Вот что за мысли вертелись у него в голове, правда — более сумбурные, как бывает при высокой температуре: у человека малярия, он лежит под горой одеял, и все равно ему холодно, и он замечает, как его мысли и воспоминания выливаются в безотчетный бред, он борется, предпринимает отчаянные попытки сосредоточиться на чем-то определенном, будь то кровать, окно, дерево, но в следующую секунду и то, и другое, и третье растворяется в лихорадочном бреду.
Не проронив больше ни слова, Калоджеро вернулся домой. У него был до того страдальческий вид, что жена спросила:
— Опять в боку колет, да?
— Опять, — подтвердил Калоджеро. — Завари-ка ромашку.
Два дня Калоджеро не выходил из дому — видеть никого не хотелось, даже с товарищами по партии не хотелось говорить о смерти Сталина; со Сталиным его связывали воспоминания и надежды, как бывает при коротких отношениях, при крепкой дружбе, ему казалось, остальные недостаточно переживают случившееся, однако из выступления Тольятти в парламенте он понял, что все коммунисты испытывают единое чувство.

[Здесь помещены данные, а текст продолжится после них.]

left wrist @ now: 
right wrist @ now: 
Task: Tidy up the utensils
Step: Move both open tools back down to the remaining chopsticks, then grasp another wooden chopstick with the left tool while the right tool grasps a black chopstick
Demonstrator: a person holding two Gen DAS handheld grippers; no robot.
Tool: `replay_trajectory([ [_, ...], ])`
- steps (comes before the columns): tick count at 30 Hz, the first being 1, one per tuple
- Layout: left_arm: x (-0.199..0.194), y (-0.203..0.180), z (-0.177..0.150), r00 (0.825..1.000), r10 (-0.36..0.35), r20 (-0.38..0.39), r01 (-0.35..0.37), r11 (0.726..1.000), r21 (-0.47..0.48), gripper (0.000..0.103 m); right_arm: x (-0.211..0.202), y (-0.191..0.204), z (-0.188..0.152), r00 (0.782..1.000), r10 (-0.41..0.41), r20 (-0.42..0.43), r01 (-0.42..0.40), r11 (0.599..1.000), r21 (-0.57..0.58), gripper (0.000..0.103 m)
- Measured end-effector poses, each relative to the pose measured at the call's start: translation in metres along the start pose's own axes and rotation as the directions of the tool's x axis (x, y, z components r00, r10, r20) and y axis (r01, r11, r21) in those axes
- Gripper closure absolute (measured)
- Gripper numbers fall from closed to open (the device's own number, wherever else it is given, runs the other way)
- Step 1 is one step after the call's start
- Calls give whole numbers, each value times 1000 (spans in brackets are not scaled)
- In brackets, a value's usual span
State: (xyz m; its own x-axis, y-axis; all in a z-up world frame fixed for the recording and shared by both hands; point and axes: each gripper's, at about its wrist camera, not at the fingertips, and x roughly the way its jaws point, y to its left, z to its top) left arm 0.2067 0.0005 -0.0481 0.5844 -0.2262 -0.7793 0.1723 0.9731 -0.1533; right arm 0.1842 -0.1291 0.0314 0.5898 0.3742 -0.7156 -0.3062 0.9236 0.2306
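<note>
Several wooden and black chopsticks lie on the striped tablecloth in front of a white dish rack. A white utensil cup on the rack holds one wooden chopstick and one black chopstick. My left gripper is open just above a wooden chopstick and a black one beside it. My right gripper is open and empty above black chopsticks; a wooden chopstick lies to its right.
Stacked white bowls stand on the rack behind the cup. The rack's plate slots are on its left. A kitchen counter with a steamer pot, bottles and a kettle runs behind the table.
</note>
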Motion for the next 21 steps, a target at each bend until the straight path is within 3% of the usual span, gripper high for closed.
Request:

Тольятти говорил за всю партию и нашел слова, в которых выразил общую скорбь коммунистов. Калоджеро повторял эти слова — и к горлу комком подступали слезы: «Сегодня ночью умер Иосиф Сталин. Мне трудно говорить, господин председатель. Душа подавлена горем, вызванным кончиной человека, уважаемого и любимого, как никто другой, потерей учителя, товарища, друга… Иосиф Сталин — гигант мысли, гигант действия… Военная победа над фашизмом останется в истории событием, связанным прежде всего с именем Сталина…» Это были слова, идущие от сердца, Калоджеро слышал слезы в прерывающемся голосе Тольятти. Умер не только великий вождь, умер друг. И кому-то приходило в голову называть Сталина тираном! Ну и ну! Не было коммуниста, который не расценивал бы действия Сталина, сталинские идеи и планы как свои собственные, задуманные и выношенные им самим; когда Сталин принимал решение, вместе с ним его принимал каждый коммунист, все равно как если бы они со Сталиным сидели и размышляли — с глазу на глаз, два старых друга, потягивающие вино и дымящие самосадом; реакционеры всего мира из кожи вон лезли, чтобы разведать коварные (так они выражались в своих газетах) планы Сталина, его тайные козни, но для коммунистов Сталин был все равно что мастер карточной игры, перед которым сидит противник, а за спиной стоят друзья, и, прежде чем сыграть, он показывает карту друзьям, закрывая от противника, и карта всегда выбрана правильно.